Flat white adalah salah satu jenis minuman kopi berbasis espresso yang semakin populer di kalangan pecinta kopi modern. Minuman ini dikenal karena perpaduan sempurna antara espresso yang kuat dan susu yang lembut, menghasilkan rasa yang seimbang dan creamy. Berasal dari Australia atau Selandia Baru, flat white menawarkan pengalaman minum kopi yang berbeda dibandingkan cappuccino atau latte karena teksturnya yang lebih halus dan rasa kopi yang lebih dominan.
Dartar Isi Artikel :
Asal Usul dan Sejarah Flat White
Flat white pertama kali dikenal di kawasan Australia dan Selandia Baru pada tahun 1980-an. Kedua negara ini sama-sama mengklaim sebagai pencipta minuman ini, namun yang pasti flat white lahir dari kebutuhan akan kopi yang tidak terlalu berbusa seperti cappuccino. Para barista ingin menghadirkan minuman dengan mikrofoam halus yang menyatu sempurna dengan espresso.
Seiring waktu, popularitas flat white menyebar ke berbagai negara, termasuk Inggris dan Amerika Serikat. Kini, minuman ini menjadi salah satu menu wajib di banyak kedai kopi ternama di seluruh dunia.
Ciri Khas Flat White
Salah satu hal yang membedakan flat white dari jenis kopi lain adalah tekstur susunya. Susu pada flat white dipanaskan hingga menghasilkan mikrofoam, yaitu busa yang sangat halus dan hampir tidak terlihat. Hal ini membuat permukaan kopi tampak “flat” atau datar, sesuai dengan namanya.
Selain itu, perbandingan antara espresso dan susu juga lebih seimbang. Biasanya, flat white menggunakan double shot espresso dengan sedikit susu, sehingga rasa kopi tetap kuat namun tidak terlalu pahit. Inilah yang membuat flat white disukai oleh mereka yang ingin menikmati kopi dengan rasa autentik namun tetap lembut.
Perbedaan Flat White dengan Latte dan Cappuccino
Banyak orang masih bingung membedakan flat white dengan latte atau cappuccino. Perbedaan utamanya terletak pada tekstur susu dan komposisinya.
Latte memiliki lebih banyak susu dengan lapisan busa tipis di atasnya, sehingga rasanya lebih ringan. Cappuccino, di sisi lain, memiliki busa yang lebih tebal dan tekstur yang lebih kering. Sementara itu, flat white adalah pilihan yang berada di tengah-tengah, dengan mikrofoam lembut yang menyatu sempurna dengan espresso tanpa busa tebal.
Dari segi rasa, flat white cenderung lebih kuat dibanding latte, namun lebih halus dibanding cappuccino. Inilah yang menjadikannya pilihan ideal bagi penikmat kopi yang menginginkan keseimbangan rasa.
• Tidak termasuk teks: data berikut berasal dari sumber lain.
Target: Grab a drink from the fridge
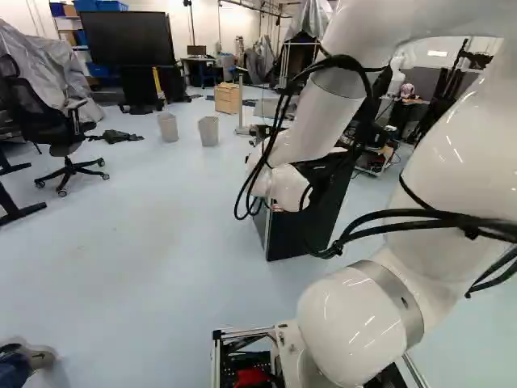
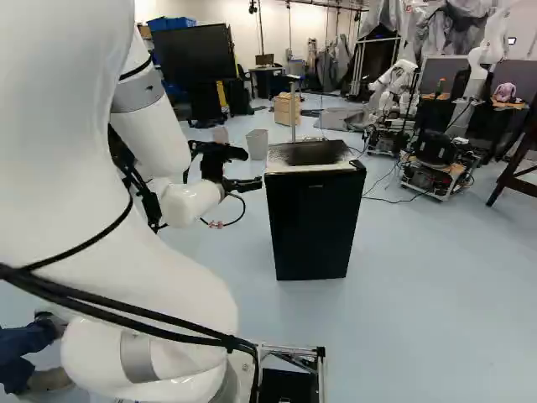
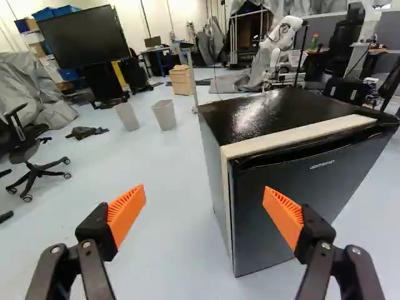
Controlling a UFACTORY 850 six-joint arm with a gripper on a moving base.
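Tool (image 3: pixel 204 189) spread and empty, fridge (image 3: pixel 265 112) ahead, door (image 3: pixel 300 206) looks shut.
Drink not visible (inside, I guess). If I drive in misaligned, one finger could jab the door face and shove the fridge; a shallow hook on the door's edge could slip off.

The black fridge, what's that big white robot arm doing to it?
The robot arm is reaching out toward the small black fridge, and its job is to get a drink from inside. Its gripper is open, with the two orange pads wide apart and nothing held between them. The fridge door looks shut, so no drink can be seen. It will probably have to open the door first.
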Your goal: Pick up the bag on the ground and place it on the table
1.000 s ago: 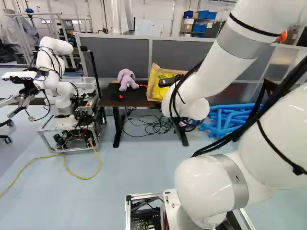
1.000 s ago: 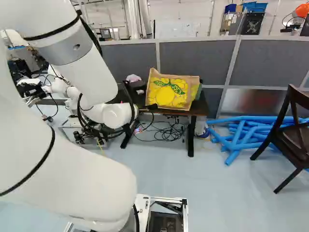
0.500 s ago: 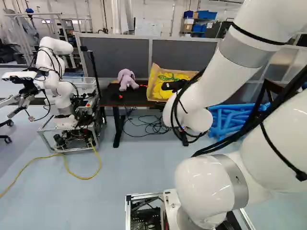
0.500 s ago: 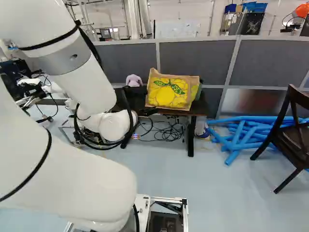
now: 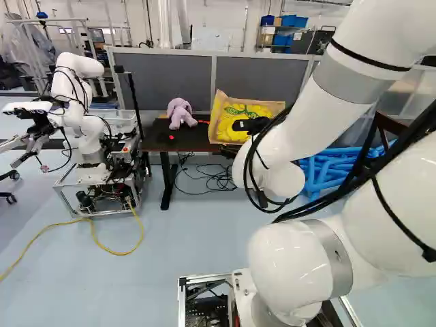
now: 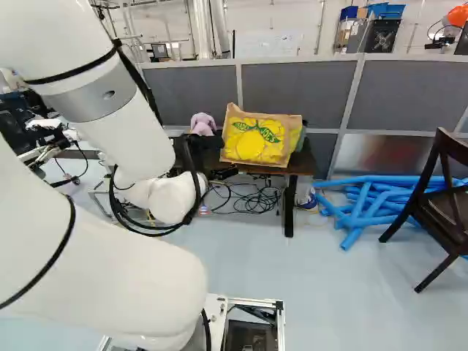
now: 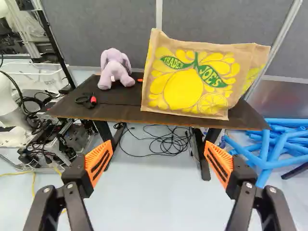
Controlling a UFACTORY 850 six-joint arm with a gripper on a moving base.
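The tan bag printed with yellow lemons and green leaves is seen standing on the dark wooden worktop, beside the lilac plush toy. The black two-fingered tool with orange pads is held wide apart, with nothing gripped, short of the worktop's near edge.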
Cara Membuat Flat White yang Sempurna
Untuk membuat flat white, Anda membutuhkan mesin espresso, kopi berkualitas, dan susu segar. Pertama, ekstrak double shot espresso ke dalam cangkir. Setelah itu, panaskan susu hingga mencapai suhu sekitar 60–65 derajat Celsius sambil menghasilkan mikrofoam.
Tuangkan susu secara perlahan ke dalam espresso dengan teknik tertentu agar teksturnya menyatu. Hasil akhirnya adalah kopi dengan permukaan halus dan rasa yang creamy. Teknik menuang ini juga sering digunakan untuk membuat latte art sederhana.
Mengapa Flat White Semakin Populer
Popularitas flat white terus meningkat karena rasanya yang seimbang dan tidak terlalu berat. Banyak orang yang mulai beralih ke flat white karena ingin menikmati rasa kopi yang lebih autentik tanpa terlalu banyak susu.
Selain itu, tren kopi spesialti juga turut mendorong popularitas minuman ini. Flat white sering dibuat menggunakan biji kopi berkualitas tinggi, sehingga cita rasanya lebih kompleks dan nikmat.
Dengan karakteristiknya yang unik, tidak heran jika flat white menjadi pilihan favorit di berbagai kedai kopi modern. Bagi Anda yang ingin mencoba pengalaman baru dalam menikmati kopi, flat white adalah pilihan yang tepat untuk memulai.